▸ Work request:
Gather from the listing below each line that includes the word "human", and copy it.
====== Information shown
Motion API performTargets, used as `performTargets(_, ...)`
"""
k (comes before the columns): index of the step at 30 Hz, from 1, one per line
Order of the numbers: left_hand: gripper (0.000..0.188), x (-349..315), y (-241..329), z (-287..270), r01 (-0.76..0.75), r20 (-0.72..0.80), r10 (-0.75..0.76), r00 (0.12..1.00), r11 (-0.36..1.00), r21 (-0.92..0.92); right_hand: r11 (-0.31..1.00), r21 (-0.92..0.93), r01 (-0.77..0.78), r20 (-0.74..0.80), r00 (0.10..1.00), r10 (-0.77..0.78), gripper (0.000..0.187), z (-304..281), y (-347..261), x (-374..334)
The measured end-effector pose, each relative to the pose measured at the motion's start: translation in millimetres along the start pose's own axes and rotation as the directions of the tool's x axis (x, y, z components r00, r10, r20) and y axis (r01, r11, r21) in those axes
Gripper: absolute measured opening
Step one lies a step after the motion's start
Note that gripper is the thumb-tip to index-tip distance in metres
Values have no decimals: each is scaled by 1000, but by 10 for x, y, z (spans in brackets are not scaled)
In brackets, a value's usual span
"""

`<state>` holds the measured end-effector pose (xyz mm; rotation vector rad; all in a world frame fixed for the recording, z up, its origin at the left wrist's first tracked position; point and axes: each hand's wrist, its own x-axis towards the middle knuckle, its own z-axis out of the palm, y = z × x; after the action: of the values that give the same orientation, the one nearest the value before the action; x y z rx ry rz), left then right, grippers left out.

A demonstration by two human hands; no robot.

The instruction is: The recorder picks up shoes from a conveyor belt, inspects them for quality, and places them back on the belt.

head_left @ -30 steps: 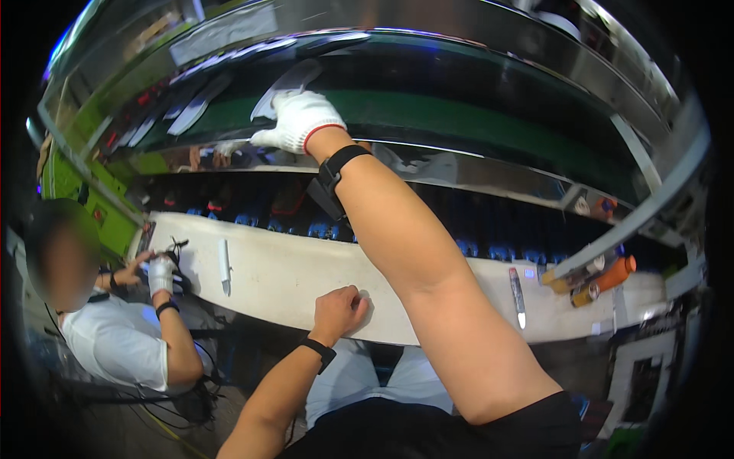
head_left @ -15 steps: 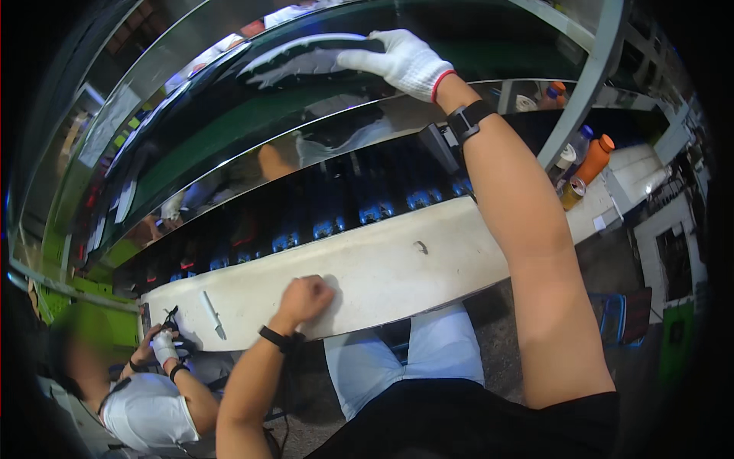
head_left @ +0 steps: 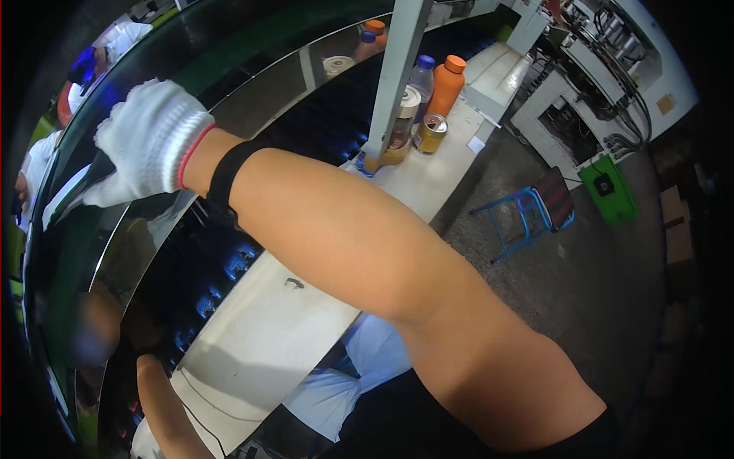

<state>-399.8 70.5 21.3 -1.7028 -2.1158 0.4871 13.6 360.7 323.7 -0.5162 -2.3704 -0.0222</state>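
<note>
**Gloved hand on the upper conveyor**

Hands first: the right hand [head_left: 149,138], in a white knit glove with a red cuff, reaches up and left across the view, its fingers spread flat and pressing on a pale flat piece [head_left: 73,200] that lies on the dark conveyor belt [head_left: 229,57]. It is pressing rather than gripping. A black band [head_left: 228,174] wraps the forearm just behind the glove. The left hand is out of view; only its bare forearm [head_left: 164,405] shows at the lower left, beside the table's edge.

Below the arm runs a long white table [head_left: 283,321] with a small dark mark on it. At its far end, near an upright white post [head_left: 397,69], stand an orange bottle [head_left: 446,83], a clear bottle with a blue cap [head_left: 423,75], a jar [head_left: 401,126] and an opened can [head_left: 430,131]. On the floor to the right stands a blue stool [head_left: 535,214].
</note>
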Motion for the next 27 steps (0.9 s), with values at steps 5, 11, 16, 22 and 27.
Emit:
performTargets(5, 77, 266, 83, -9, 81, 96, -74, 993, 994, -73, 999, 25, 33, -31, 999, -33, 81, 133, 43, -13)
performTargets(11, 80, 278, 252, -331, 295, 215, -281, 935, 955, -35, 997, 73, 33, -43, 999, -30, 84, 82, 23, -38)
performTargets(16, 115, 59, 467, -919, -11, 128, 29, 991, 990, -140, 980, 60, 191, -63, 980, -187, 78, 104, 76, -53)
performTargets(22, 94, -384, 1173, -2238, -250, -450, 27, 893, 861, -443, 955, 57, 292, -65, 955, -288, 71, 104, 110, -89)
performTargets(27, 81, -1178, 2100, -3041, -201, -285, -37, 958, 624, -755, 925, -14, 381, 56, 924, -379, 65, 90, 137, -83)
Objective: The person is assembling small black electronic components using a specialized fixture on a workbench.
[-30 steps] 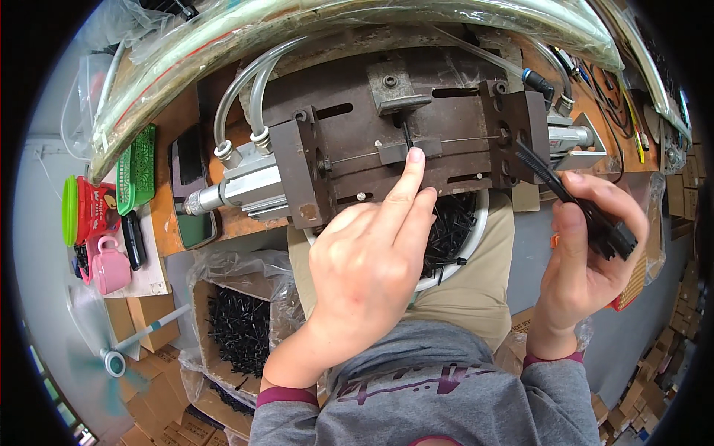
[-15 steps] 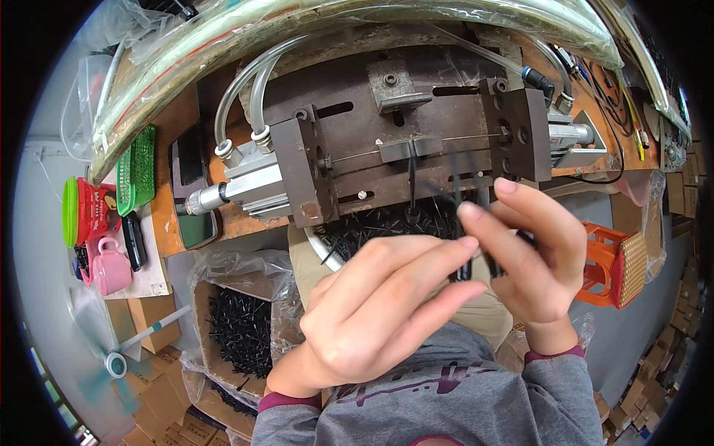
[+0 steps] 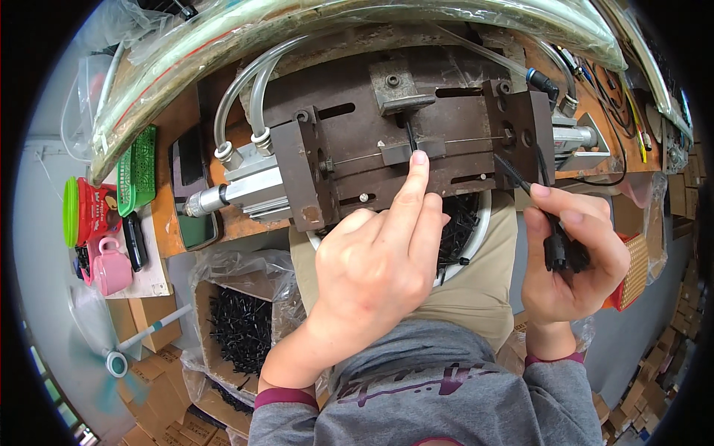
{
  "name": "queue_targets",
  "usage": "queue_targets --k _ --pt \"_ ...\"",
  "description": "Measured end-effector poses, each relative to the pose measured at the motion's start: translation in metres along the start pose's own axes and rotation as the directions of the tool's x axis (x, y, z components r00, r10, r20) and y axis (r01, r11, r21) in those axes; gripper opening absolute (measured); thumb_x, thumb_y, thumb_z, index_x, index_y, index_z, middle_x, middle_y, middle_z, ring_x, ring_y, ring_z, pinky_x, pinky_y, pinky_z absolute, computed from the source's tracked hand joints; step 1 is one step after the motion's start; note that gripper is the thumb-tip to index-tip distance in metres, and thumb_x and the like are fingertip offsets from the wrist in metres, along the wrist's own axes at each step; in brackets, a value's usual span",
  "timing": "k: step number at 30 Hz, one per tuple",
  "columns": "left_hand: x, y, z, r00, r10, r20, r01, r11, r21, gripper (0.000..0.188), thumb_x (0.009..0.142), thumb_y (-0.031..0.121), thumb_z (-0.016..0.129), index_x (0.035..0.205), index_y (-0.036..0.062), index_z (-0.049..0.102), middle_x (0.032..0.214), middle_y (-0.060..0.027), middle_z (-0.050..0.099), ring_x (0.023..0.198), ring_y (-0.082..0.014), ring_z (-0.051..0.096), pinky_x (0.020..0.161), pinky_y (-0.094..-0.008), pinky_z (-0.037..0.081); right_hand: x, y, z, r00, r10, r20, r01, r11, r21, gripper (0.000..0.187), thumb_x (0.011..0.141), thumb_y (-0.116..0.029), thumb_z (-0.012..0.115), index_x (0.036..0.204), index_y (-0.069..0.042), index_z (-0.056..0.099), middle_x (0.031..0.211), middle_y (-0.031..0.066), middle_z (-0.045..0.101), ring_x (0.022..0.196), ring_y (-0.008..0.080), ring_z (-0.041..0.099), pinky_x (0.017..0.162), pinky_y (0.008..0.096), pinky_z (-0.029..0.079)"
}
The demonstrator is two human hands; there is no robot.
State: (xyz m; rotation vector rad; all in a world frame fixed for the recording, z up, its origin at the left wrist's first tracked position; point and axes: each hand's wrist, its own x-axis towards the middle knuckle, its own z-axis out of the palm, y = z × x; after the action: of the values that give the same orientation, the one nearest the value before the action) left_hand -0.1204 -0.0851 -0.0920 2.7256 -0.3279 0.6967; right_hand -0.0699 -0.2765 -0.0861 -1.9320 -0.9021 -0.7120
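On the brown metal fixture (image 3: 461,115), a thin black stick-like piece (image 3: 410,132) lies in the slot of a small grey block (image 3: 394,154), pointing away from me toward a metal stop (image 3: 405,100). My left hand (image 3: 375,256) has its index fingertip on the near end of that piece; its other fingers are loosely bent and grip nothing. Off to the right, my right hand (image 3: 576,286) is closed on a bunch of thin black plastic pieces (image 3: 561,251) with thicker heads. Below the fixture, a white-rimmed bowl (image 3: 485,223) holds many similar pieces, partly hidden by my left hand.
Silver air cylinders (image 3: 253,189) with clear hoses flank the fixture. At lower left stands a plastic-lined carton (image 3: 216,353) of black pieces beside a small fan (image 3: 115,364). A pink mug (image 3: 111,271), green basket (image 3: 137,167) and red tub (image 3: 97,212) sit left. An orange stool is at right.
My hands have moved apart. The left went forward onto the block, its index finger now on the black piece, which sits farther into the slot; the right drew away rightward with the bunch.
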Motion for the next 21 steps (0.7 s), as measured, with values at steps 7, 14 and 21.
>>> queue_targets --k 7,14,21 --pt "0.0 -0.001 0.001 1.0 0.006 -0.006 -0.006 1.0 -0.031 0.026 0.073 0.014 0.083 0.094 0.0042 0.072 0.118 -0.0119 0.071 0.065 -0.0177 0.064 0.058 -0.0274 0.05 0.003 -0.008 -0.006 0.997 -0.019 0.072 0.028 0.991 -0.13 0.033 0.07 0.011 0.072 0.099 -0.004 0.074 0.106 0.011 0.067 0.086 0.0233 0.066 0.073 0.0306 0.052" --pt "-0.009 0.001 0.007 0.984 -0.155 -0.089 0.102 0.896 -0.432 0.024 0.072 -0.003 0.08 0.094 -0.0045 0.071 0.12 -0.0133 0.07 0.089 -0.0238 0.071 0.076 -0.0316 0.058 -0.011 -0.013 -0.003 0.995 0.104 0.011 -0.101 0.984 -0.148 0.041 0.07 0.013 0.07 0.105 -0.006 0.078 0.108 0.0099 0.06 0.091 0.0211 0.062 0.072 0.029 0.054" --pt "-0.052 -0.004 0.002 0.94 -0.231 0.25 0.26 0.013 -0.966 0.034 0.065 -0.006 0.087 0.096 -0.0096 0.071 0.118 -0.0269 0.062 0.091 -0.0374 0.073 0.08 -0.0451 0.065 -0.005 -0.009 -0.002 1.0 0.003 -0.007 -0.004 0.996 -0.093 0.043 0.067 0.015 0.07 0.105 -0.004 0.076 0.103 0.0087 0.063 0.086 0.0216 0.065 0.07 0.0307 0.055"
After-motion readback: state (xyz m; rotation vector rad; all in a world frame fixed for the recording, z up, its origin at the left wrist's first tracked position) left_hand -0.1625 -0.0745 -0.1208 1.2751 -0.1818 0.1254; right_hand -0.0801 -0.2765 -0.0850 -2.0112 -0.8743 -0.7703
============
▸ Task solution:
A demonstration by two human hands; no robot.
The demonstrator is two human hands; there is no robot.

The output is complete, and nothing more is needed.